Another example is from back in my dark days in ad-tech during the 2008 financial crisis. The 3rd-rate shop I worked for was worked in the darker corners of internet ads, where clicks are passed through multiple layers of ad networks before reaching a principle advertiser.
Clicks (which meant actual revenue in the CPC world) regularly disagreed around 10–15% from one network to the next. Reasons included “click invalidated due to proprietary anti-fraud tech” and just random system errors. Sometimes this was valid fraud detection, but some percent was just shaving a few percent of margin extra to keep, essentially not paying the downstream publisher while keeping the money from the upstream advertiser.
The problem was that everyone did variations of this, up and down the ad network chain. So it was just routine for stuff to disagree, and everyone just nodded and smiled so long as it wasn’t too egregious.
Luckily, I’ve sworn off working on ads since 2009, so this story is a decade old. I wouldn’t be surprised if some of this is still going on in the world, but I am thankfully ignorant of the whole situation.

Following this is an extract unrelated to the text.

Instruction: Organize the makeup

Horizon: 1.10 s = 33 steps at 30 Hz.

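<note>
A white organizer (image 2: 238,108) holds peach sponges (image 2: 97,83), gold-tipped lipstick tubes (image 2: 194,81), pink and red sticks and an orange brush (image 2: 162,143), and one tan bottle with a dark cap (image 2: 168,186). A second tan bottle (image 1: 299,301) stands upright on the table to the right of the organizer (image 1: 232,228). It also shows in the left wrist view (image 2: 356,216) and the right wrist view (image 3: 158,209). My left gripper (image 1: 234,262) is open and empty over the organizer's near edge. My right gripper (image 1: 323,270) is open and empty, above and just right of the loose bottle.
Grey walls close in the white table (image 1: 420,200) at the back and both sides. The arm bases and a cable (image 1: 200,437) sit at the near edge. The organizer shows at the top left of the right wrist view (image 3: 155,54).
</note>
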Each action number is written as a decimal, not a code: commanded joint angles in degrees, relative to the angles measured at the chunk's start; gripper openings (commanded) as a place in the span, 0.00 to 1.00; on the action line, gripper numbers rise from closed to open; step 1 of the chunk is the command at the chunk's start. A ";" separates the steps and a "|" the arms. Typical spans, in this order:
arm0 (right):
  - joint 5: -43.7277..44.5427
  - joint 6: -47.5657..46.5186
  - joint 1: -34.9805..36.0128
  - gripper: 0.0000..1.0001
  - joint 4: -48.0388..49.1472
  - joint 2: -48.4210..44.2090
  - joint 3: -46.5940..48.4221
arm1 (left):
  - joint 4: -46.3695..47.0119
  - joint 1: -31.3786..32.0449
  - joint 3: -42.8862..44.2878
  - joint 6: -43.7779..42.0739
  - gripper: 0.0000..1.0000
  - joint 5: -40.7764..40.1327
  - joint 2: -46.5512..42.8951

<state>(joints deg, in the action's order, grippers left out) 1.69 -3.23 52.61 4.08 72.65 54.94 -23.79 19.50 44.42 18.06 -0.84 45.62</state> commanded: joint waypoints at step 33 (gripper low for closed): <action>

So beware, sometimes numbers don’t add up because someone doesn’t want them to add up. Proving it can be downright impossible given all the other sources of discrepancy and who controls the data sources.
Dealing with Conflicts
With all the ways counts between systems can differ, what can you do about it?
Be clear and consistent
Definitions and implementations of metrics will always be arbitrary constructs that people have to memorize by repeatedly using them over time. The trick is to be clear and consistent in your usage. Don’t constantly redefine things, don’t have competing implementations. Sometimes a slightly flawed metric that has a long history of usage may be easier to reason about than a more accurate one.
That’s not to say that you should never improve your measurement methodology, but that it must be done in a way that every user can follow along. Ideally, improvements build upon existing knowledge so that people don’t have to relearn material.
Don’t chase diminishing returns
The 80/20 rule applies to sources of data errors. Usually, a small handful of issues cause the majority of the discrepancy. So when working on a project to track down issues, remember that there are diminishing returns to your efforts.
How much is it worth to you to make sure your metrics are within 10% of each other? How much to get within 1%? 0.1%? How much is it worth to have exact agreement?
The closer you want things, the more time and resources you’re going to spend to track down issues and to correct/prevent them. For many applications, having a slight disagreement is probably fine. You’ll likely want things involving money to be closer together, but even with money the accounting team might be willing to accept a certain level of error if it’s small enough.
And then some systems absolutely need to agree, in those cases you engineer around that and pay the high costs to get it there. This will involve keeping systems redundant and highly available, have the ability to log and replay transactions, periodic consistency checks and audits, etc.
Be methodical
Hunting discrepancies takes a LOT of time. It is really easy to go in circles because there are so many details to keep in mind.
In my experience the best way to handle it is to do something like this:
Size up the discrepancy
Scan the data and check if there is an obvious segment missing, sometimes obvious patterns are readily identifiable
Ask the system owners for their opinions, they might know something you don’t
Start segmenting out chunks of the data. Can you get the systems to match for specific subsets? Like, all paying users, or everyone in December, etc. If you get those to match, note it down.
When you run out of ideas for sub-segments that match up, take a step back, see if there are any patterns and holes.
If that fails, start digging through the logic and understand what is going on, use your domain knowledge for where things could potentially go wrong
When you find a source of discrepancy, go back and see how much of the discrepancy it accounts for. Sometimes it accounts for enough that you’re satisfied.